[What to work on] Each line of the data must be given back verbatim, with pictures removed.

#### Input data ####

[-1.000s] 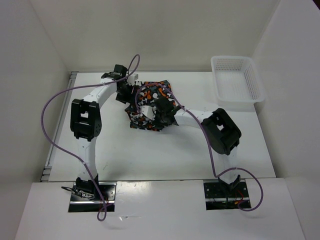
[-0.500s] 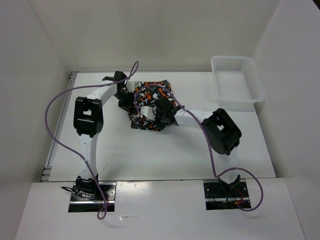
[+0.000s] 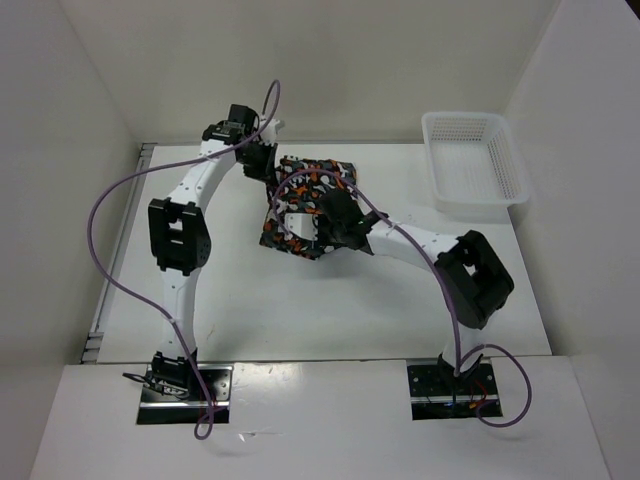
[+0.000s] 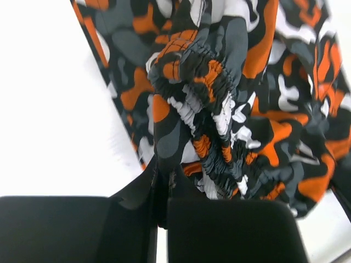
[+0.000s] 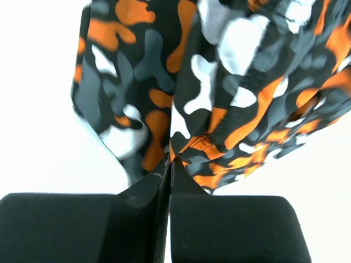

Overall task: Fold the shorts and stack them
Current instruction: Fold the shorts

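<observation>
Centrally, toward the far side of the white counter, lies one pair of soft fabric shorts blotched in orange, black, grey and white. They form a rumpled, roughly rectangular patch, with the long axis running from the far edge toward the near edge and leaning slightly to the left as it comes nearer.

Both arms hold them. The left fingers are clamped shut on the gathered elastic waistband at the far left corner. The right fingers are pinched shut on a fold of cloth at the near right side. The fabric therefore stretches between the two grips, lying away from the left fingers toward the near right and away from the right fingers toward the far left. Neither arm is nearer, as each already touches the cloth.

Well apart at the far right corner sits one white plastic mesh basket, with nothing visible inside it.

Counted: one pair of shorts, one basket, two arms.
</observation>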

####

[Response area]
[-1.000s] 
[-0.500s] 
[+0.000s] 
[+0.000s] 
[+0.000s] 

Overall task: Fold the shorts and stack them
Current instruction: Fold the shorts

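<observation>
Centrally, toward the far side of the white counter, lies one pair of soft fabric shorts blotched in orange, black, grey and white. They form a rumpled, roughly rectangular patch, with the long axis running from the far edge toward the near edge and leaning slightly to the left as it comes nearer.

Both arms hold them. The left fingers are clamped shut on the gathered elastic waistband at the far left corner. The right fingers are pinched shut on a fold of cloth at the near right side. The fabric therefore stretches between the two grips, lying away from the left fingers toward the near right and away from the right fingers toward the far left. Neither arm is nearer, as each already touches the cloth.

Well apart at the far right corner sits one white plastic mesh basket, with nothing visible inside it.

Counted: one pair of shorts, one basket, two arms.
</observation>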

There's no more to this exercise.